Lecture 17: Density Estimation

Applied Machine Learning

Volodymyr Kuleshov
Cornell Tech

Part 1: Unsupervised Probabilistic Models

Density estimation is the problem of estimating a probability distribution from data.

As a first step, we will introduce probabilistic models for unsupervised learning.

Review: Unsupervised Learning

We have a dataset without labels. Our goal is to learn something interesting about the structure of the data:

Components of an Unsupervised Learning Problem

At a high level, an unsupervised machine learning problem has the following structure:

$$ \underbrace{\text{Dataset}}_\text{Attributes} + \underbrace{\text{Learning Algorithm}}_\text{Model Class + Objective + Optimizer } \to \text{Unsupervised Model} $$

The unsupervised model describes interesting structure in the data. For instance, it can identify interesting hidden clusters.

Review: Data Distribution

We will assume that the dataset is sampled from a probability distribution $P_\text{data}$, which we will call the data distribution. We will denote this as $$x \sim P_\text{data}.$$

The dataset $\mathcal{D} = \{x^{(i)} \mid i = 1,2,...,n\}$ consists of independent and identicaly distributed (IID) samples from $P_\text{data}$.

Review: Unsupervised Models

We'll say that a model is a function $$ f : \mathcal{X} \to \mathcal{S} $$ that maps inputs $x \in \mathcal{X}$ to some notion of structure $s \in \mathcal{S}$.

Structure can have many definitions (clusters, low-dimensional representations, etc.), and we will see many examples.

Often, models have parameters $\theta \in \Theta$ living in a set $\Theta$. We will then write the model as $$ f_\theta : \mathcal{X} \to \mathcal{S} $$ to denote that it's parametrized by $\theta$.

Unsupervised Probabilistic Models

An unsupervised probabilistic model is a probability distribution $$P(x) : \mathcal{X} \to [0,1].$$ This model can approximate the data distribution $P_\text{data}$.

Probabilistic models also have parameters $\theta \in \Theta$, which we denote as $$P_\theta(x) : \mathcal{X} \to [0,1].$$

Why Use Probabilistic Models?

There are many tasks that we can solve with a good model $P_\theta$.

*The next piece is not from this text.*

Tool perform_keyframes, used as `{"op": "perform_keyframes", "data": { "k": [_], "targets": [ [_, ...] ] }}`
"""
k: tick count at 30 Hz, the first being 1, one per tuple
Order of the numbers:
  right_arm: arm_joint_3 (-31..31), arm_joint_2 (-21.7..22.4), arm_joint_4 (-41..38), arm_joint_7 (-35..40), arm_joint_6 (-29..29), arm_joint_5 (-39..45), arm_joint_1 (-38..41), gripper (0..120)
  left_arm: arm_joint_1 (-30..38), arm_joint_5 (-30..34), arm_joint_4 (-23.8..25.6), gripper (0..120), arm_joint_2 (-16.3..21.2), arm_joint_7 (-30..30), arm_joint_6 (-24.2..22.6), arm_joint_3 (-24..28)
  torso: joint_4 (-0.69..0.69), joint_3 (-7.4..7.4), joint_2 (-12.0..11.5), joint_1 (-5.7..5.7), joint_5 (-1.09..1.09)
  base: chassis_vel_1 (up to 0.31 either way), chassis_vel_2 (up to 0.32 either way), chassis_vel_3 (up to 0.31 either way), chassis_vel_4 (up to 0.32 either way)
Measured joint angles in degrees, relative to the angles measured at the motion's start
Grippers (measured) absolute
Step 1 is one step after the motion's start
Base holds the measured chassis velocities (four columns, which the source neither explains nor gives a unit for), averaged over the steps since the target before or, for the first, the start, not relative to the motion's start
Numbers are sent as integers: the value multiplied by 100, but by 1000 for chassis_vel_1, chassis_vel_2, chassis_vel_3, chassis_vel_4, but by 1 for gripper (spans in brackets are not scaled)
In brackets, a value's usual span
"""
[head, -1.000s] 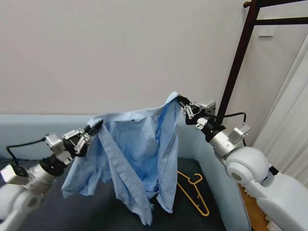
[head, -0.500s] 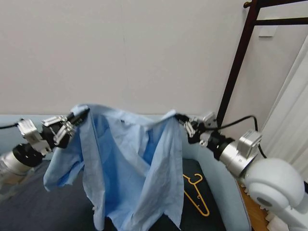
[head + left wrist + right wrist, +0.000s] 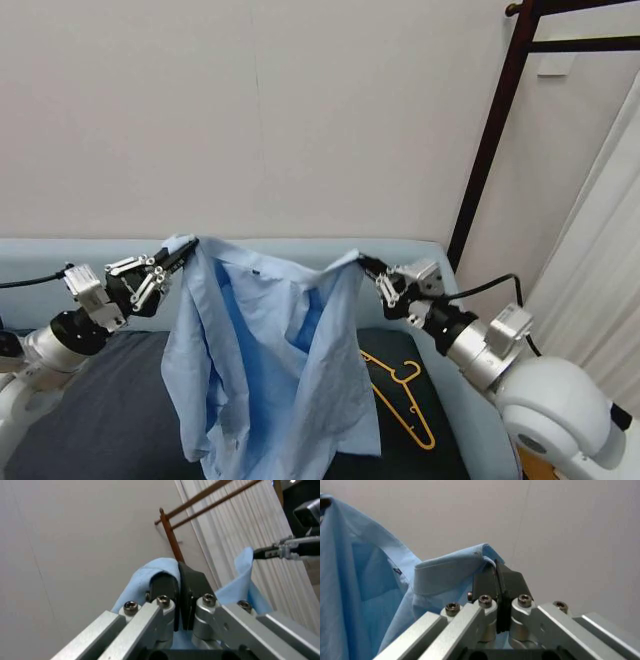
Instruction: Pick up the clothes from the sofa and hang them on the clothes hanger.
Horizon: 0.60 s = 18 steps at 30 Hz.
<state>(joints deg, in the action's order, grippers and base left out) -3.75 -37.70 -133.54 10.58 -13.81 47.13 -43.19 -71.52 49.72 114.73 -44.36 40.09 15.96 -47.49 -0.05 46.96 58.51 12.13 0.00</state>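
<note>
pale wall (image 3: 250, 120) behind sofa (image 3: 60, 258): shirt (image 3: 270, 360) hangs spread between left gripper (image 3: 178, 256) and right gripper (image 3: 366, 266), each clamped on a top edge. risk: thin pinches may slip, dropping it short of the rack (image 3: 490, 150), far right.

Shirt (image 3: 270, 350): plain light blue, no print, darker blue inside the folds. Hanger (image 3: 404, 376): yellow. Sofa (image 3: 60, 258): pale blue-grey back, dark charcoal seat. Clothes rack (image 3: 490, 140): dark brown. Wall (image 3: 300, 100): off-white. Curtain (image 3: 600, 270): white. Left gripper (image 3: 183, 250), right gripper (image 3: 362, 262): silver, black fingers.
</note>
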Motion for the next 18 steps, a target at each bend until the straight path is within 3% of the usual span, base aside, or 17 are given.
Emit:
{"op": "perform_keyframes", "data": {
  "k": [4,7,12,18],
  "targets": [
    [118,-115,210,159,-92,-567,-815,0,-212,-495,-189,0,-243,208,103,253,-2,0,0,0,-3,0,0,0,0],
    [454,-495,716,274,-194,-1360,-1462,0,-279,-1058,-502,0,-466,593,209,500,-4,0,0,0,0,0,0,0,0],
    [690,-979,1228,287,-146,-1574,-1583,0,-287,-1609,-916,0,-580,814,334,619,-1,0,0,0,-1,0,0,0,0],
    [783,-1477,2028,-579,616,-1395,-1486,2,-268,-1982,-1198,0,-709,689,399,666,0,1,0,0,-1,0,0,0,0]
  ]
}}
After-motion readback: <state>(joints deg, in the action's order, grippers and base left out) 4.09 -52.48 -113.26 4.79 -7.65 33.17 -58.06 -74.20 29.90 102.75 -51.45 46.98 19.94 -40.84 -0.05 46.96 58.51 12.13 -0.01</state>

  1. Generation: sample new objects from $P_\theta$, such as images.
  2. Representation learning: find interesting structure in $P_\text{data}$
  3. Density estimation: approximate $P_\theta \approx P_\text{data}$ and use it to solve any downstream task (generation, clustering, outlier detection, etc.).

We are going to be interested in the latter.

Kullback-Leibler Divergence

In order to approximate $P_\text{data}$ with $P_\theta$, we need a measure of distance between distributions.

A standard measure of similarity between distributions is the Kullback-Leibler (KL) divergence between two distributions $p$ and $q$, defined as $$ D(p \| q) = \sum_{{\bf x}} p({\bf x}) \log \frac{p({\bf x})}{q({\bf x})}. $$

Observations:

Learning Models Using KL Divergence

We may now learn a probabilistic model $P_\theta(x)$ that approximates $P_\text{data}(x)$ via the KL divergence: \begin{align*} D(P_{\textrm{data}} \mid \mid {P_\theta}) & = \mathbb{E}_{x \sim P_{\textrm{data}}}{\log\left( \frac{P_{\textrm{data}}(x)}{P_\theta(x)} \right)} \\ & = \sum_{{x}} P_{\textrm{data}}({x}) \log \frac{P_{\textrm{data}}({x})}{P_\theta(x)} \end{align*}

Note that $D(P_{\textrm{data}} \mid \mid {P_\theta})=0$ iff the two distributions are the same.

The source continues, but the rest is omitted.